FREE TOOL: Better way to document experiments

  • 14 August 2018
  • 3 replies
  • 2 views

Userlevel 1

I love Unbounce’s ability to build out A/B tests and quick iterate across multiple different pages and campaigns. However, the one thing that has always driven me nuts is that there is no good way to monitor and document those various experiments. Until now…

My company is a conversion rate optimization agency that works solely with nonprofits. A big part of our work is running and documenting A/B experiments for our clients as a means to learn what makes their donors give.

Several years back, we made the realization that saving our experiment results in Excel documents wasn’t an ideal way to showcase to our clients what we were learning. (shocking, I know).

Over the past several years, we have developed a tool that allows us to not only have a better way to document our experiments but also to remotely monitor their progress by pulling in data from multiple optimization tools (Optimizely, Google Optimize, Hubspot, Mailchimp, etc.) Well, with over 200 pages published on Unbounce, we decided it was time to bring that system into the fold too.

Now, I’ll be the first to admit that we are not a software company. We created a tool (https://winstonknows.com/) as a means to help ourselves but came to realize it might be helpful to others too. And since we are not a software company, we have also made the decision that we are not going to charge for the tool. (What could be better than “free”?)

If anyone is interested, when you sign up, you’ll be able to connect your Unbounce account to your instance of Winston. It will then remotely monitor your landing page experiments once an hour. When you reach validity, you’ll be able to press a button on the Dashboard and automatically generate screenshots, record the conversion data, and add additional notes about the experiment. This will help you create a library of experiments so that you can continue to iterate and build on your past successes.

There are several other fun features (adding co-workers to your team, adding offline experiments manually, a weekly email summary, etc.) that I won’t go into here.

For those that do sign up, I’d simply ask that you let me know what you think. Like I mentioned, we built it for ourselves but are always on the look out for bugs or ways that we can make it better. Thanks!


3 replies

Userlevel 5

Very interesting,

So basically this is a way to make notes in a pretty way to show that one page had a button that says “BLAH” and another variant had a button that says “YUP”. Then screenshots of the two pages along side the conversion stats?

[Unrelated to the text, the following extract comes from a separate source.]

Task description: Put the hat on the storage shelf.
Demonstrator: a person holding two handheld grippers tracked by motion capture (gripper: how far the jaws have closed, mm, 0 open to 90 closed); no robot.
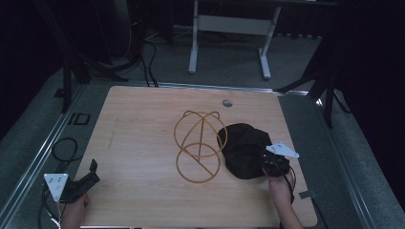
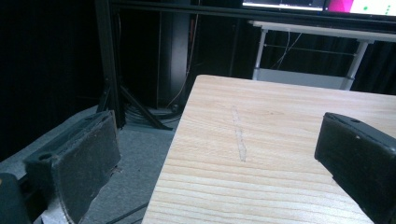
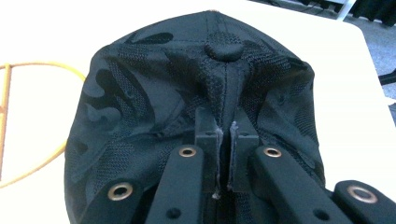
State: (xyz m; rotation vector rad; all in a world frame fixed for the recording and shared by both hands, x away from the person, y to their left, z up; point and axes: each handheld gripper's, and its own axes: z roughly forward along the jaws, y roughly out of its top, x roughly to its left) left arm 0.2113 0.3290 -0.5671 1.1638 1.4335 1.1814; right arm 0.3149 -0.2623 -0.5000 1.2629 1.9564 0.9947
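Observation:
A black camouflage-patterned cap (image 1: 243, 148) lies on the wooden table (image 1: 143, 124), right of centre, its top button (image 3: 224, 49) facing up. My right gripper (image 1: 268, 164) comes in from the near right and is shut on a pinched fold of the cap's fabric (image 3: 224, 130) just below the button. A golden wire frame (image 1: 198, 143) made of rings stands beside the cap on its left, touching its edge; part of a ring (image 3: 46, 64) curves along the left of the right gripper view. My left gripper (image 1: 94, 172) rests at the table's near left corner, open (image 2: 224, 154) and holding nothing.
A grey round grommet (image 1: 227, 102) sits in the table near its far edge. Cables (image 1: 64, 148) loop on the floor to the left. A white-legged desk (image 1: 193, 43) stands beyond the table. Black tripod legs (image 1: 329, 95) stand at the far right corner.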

I have set up an account and I’ll certainly let you know what I think.

Userlevel 7
Badge +3

Hey @Kevin_Peters,

I’m happy to see companies building products and services on top of Unbounce but there are 3 BIG red flags with your product that make it a no go for any serious business using Unbounce.

  1. Design - I understand that this is a side project but the design screams 1999. There are plenty of themes and tools to make it look like it belongs in 2018. However, this is pretty minor compared to the next 2 red flags…

  2. No GDPR notice, Privacy Policy and/or Terms and Conditions - Even as a side project these are things that need to be in place. Period. My agency has dozens of clients with tens of millions monthly visitors and hundreds of thousands of leads per month. You expect me to hand that over without knowing anything about you, your business, your security, your liability, etc.

  3. Asking for Username & Password - Connected to point 2 above. As someone who works with the Unbounce API, I can understand that it has it’s limits but scraping is not the answer. You are essentially asking me to open myself and my agency to lawsuits from here to kingdom come.

I’m ready to overlook point 1 above but 2 & 3 are show stoppers.

Best,
Hristian

Userlevel 1

Hello @Hristian. Thanks for the feedback. The privacy and terms are an easy add and they are already on our main website so we can just get them transferred over. Thanks.

As for your third point, agree that scraping the website isn’t ideal but the API does not provide the functionality that we needed (and in several cases, it actually gives bad data). After waiting over two years for the API to be improved, we realized it probably wasn’t going to happen. So, given the choice of not having this functionality vs. entering the username and password, we opted to make our lives easier and implement the scraping option.

As a note, you are able to make a separate “Viewer” level user in Unbounce that would restrict access to everything but the data points needed for this system. Given the restrictions on this user, it provides the same level of information that a robust API should be able to provide.